ASSIGNMENT> Report the count of lines with "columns" in the data below, and no other words.

LISTED RECORDS>
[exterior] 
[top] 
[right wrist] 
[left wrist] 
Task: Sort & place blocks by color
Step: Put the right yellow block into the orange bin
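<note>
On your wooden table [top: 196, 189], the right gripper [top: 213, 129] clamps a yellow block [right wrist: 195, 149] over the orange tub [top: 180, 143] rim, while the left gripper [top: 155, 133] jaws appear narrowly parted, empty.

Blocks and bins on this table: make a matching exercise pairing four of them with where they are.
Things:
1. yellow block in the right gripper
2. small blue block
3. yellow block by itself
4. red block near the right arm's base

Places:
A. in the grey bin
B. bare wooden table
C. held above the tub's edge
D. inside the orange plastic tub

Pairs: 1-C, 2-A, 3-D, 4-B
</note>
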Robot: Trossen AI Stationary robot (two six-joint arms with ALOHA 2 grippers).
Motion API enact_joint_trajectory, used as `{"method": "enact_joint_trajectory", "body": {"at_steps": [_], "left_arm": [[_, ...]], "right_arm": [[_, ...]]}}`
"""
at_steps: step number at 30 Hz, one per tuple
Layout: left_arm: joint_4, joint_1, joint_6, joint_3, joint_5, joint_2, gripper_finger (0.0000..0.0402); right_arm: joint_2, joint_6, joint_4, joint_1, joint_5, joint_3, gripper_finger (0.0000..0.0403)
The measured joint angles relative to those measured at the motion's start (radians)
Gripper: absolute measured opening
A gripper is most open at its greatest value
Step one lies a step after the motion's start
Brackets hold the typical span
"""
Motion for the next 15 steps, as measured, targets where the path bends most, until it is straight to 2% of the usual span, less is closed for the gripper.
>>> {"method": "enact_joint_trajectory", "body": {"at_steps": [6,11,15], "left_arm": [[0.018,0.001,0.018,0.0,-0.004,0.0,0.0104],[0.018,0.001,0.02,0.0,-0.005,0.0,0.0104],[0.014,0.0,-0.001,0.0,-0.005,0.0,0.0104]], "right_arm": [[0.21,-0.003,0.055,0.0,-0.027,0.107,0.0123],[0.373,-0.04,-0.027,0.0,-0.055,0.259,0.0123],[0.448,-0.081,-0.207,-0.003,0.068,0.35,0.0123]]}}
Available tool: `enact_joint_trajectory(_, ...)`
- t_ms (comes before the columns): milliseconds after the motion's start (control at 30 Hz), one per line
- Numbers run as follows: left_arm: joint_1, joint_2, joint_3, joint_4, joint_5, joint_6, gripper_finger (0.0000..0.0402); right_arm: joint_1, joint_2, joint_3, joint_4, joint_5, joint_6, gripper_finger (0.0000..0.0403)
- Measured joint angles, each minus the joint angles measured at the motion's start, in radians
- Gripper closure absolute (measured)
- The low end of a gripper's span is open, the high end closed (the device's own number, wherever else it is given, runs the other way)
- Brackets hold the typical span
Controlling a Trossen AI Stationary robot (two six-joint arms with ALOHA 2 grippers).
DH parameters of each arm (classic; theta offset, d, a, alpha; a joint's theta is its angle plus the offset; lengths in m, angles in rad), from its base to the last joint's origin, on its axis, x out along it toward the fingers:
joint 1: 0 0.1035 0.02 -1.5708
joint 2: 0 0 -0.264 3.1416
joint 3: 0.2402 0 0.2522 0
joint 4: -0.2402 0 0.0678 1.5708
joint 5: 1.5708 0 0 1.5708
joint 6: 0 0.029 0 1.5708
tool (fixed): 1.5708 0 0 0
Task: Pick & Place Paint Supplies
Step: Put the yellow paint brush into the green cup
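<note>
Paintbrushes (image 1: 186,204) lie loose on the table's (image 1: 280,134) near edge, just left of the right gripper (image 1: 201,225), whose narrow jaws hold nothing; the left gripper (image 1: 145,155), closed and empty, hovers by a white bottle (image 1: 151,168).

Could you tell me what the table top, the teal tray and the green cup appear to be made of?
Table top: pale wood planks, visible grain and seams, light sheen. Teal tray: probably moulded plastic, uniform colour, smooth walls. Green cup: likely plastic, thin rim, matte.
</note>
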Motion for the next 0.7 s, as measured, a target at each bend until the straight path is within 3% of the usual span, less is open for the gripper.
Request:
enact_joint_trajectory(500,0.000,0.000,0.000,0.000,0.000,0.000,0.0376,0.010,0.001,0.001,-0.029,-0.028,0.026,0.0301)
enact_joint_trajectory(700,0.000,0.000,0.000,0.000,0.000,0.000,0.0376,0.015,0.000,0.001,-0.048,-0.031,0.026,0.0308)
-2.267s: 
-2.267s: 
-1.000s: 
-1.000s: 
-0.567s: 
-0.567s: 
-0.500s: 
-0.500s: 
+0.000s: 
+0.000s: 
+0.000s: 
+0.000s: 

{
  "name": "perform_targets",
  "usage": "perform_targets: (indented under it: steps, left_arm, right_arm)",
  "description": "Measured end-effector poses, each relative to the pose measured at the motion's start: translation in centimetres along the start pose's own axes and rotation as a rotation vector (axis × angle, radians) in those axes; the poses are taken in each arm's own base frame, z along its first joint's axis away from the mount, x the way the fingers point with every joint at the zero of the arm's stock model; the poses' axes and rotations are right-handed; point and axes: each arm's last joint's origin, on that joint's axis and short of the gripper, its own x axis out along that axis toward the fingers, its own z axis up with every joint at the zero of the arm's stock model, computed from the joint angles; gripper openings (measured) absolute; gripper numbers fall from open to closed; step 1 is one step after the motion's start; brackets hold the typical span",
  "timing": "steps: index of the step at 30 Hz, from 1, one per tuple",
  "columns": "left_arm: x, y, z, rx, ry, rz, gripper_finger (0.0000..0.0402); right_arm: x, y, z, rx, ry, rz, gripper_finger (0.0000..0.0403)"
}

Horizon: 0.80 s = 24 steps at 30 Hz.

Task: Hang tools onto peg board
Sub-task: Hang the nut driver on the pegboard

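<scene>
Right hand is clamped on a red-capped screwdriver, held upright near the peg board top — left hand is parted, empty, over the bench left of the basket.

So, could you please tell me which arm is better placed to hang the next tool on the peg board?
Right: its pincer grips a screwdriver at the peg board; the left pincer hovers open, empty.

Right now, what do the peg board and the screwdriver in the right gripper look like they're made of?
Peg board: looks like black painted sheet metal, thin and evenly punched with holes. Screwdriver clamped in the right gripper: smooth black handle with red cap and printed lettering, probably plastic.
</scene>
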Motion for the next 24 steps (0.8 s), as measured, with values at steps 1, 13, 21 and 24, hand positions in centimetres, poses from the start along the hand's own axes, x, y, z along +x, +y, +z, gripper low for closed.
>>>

ANSWER TO THIS EXERCISE> 2